■ Data for analysis ■
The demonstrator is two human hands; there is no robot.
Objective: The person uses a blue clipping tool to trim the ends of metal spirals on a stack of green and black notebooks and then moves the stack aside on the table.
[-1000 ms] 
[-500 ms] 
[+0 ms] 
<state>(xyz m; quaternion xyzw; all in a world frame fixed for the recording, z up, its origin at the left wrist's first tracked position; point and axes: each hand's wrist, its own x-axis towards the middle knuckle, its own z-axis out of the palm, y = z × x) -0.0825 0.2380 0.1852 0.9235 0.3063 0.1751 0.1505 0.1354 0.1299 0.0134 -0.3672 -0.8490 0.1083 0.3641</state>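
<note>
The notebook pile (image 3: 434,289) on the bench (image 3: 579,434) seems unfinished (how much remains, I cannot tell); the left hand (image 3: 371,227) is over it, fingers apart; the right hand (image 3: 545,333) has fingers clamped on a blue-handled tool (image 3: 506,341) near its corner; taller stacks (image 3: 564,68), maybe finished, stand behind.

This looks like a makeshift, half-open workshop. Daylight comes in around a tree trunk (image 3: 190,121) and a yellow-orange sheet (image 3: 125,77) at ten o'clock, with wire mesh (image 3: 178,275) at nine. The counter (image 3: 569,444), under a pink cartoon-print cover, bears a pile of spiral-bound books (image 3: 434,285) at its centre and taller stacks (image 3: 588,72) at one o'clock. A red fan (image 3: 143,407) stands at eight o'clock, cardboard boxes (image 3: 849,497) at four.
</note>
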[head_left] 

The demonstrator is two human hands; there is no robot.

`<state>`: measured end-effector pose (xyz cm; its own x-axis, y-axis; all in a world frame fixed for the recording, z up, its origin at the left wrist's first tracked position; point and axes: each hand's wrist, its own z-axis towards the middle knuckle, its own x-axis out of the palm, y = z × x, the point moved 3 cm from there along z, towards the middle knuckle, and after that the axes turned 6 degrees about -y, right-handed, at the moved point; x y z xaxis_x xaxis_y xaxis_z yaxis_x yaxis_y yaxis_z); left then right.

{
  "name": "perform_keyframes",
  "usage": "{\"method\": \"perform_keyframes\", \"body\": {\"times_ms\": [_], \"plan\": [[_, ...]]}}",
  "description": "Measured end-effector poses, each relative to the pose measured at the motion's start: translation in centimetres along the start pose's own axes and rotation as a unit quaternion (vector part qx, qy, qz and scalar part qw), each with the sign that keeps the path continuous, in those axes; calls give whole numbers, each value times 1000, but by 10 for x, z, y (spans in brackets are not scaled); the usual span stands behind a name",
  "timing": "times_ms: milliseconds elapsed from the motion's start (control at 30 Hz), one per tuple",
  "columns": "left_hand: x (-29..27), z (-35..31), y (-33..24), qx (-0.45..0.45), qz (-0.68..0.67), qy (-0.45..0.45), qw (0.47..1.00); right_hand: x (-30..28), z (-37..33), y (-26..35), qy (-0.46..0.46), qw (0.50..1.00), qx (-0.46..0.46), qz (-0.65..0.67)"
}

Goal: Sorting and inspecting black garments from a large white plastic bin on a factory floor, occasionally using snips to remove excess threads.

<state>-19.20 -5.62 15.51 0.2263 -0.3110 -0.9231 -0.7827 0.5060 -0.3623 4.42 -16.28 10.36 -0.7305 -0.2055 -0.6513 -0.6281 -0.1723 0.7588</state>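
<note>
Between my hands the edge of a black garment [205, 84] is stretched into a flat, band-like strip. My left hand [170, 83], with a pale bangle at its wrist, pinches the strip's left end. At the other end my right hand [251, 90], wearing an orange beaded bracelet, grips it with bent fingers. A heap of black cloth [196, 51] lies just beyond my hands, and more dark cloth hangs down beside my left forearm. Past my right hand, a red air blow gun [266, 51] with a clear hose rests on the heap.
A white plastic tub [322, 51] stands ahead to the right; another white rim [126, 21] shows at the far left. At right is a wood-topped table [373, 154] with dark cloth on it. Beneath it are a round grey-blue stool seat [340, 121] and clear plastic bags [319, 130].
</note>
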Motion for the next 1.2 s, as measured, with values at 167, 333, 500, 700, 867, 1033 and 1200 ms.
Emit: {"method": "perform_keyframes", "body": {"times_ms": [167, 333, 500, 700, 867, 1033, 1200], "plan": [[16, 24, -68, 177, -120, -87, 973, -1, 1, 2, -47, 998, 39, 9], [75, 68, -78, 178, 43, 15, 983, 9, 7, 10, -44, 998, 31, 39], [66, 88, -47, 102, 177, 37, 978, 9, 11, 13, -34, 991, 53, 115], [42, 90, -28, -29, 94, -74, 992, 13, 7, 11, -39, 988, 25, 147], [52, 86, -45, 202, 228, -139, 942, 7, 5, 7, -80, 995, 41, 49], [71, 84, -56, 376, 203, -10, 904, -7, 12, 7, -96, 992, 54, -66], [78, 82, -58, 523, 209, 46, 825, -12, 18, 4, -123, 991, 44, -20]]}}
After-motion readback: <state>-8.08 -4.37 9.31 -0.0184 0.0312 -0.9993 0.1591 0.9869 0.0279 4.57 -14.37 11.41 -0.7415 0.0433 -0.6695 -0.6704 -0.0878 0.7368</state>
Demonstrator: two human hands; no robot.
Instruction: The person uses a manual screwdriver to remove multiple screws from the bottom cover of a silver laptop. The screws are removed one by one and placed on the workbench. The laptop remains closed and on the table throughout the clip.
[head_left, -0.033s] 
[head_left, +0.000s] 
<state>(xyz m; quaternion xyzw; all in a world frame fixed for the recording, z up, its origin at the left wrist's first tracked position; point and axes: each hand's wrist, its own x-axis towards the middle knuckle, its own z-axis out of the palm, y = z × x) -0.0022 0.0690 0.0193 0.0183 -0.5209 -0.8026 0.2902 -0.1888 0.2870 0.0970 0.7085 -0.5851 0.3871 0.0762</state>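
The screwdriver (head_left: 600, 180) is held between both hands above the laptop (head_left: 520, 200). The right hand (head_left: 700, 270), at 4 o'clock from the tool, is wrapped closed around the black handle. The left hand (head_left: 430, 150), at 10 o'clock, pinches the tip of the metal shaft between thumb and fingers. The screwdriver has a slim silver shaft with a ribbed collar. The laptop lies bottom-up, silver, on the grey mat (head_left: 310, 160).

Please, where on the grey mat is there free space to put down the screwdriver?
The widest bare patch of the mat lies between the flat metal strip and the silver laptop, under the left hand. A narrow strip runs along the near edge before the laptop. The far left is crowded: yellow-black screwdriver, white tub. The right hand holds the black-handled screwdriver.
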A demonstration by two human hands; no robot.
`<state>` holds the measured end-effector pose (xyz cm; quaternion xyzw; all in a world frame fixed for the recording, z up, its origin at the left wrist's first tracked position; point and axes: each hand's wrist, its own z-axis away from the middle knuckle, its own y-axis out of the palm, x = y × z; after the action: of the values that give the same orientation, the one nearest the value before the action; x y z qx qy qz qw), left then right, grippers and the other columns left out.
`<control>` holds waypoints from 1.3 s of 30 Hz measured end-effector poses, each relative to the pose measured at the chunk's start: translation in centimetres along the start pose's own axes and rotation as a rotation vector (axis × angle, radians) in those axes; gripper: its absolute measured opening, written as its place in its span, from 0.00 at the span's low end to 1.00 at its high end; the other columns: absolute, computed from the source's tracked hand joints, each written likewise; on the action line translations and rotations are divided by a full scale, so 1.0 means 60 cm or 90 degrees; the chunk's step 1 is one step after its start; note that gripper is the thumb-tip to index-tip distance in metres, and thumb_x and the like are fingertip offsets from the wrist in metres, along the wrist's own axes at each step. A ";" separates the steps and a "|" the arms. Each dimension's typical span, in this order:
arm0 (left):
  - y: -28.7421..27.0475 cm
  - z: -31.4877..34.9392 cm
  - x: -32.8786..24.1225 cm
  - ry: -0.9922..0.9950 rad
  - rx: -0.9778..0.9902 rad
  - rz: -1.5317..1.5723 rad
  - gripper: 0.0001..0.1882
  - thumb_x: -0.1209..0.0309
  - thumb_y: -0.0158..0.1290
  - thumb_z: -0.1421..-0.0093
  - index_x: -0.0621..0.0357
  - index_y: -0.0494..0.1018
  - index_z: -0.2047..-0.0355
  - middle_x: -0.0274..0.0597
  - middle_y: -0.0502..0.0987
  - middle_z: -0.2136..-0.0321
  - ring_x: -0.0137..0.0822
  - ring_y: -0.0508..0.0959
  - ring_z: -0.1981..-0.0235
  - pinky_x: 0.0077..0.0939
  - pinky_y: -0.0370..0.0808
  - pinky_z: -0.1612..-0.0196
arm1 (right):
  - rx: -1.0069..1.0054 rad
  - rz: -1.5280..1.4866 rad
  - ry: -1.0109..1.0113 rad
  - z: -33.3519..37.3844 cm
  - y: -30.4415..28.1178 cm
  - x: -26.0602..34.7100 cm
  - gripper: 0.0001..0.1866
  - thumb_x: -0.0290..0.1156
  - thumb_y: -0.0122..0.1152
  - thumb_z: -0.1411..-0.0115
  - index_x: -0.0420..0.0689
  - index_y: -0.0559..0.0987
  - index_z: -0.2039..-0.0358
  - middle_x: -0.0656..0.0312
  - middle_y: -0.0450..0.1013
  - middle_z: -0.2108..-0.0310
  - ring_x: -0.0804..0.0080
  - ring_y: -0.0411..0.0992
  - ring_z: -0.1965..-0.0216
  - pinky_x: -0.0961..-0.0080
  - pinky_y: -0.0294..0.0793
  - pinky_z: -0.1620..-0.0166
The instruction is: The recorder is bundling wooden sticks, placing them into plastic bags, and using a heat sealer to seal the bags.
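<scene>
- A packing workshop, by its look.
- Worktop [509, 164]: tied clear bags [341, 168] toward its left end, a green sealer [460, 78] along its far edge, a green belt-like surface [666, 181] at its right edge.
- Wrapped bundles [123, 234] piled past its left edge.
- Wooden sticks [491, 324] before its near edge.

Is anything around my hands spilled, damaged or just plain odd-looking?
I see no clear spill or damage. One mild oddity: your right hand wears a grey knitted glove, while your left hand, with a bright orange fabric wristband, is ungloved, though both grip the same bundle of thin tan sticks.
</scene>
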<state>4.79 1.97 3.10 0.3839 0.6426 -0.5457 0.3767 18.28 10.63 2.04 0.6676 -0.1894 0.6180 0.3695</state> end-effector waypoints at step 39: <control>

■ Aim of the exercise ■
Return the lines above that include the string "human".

■ Result ■
The demonstrator is two human hands; there is no robot.
The demonstrator is two human hands; there is no robot.
Demonstrator: two human hands; no robot.
A demonstration by two human hands; no robot.

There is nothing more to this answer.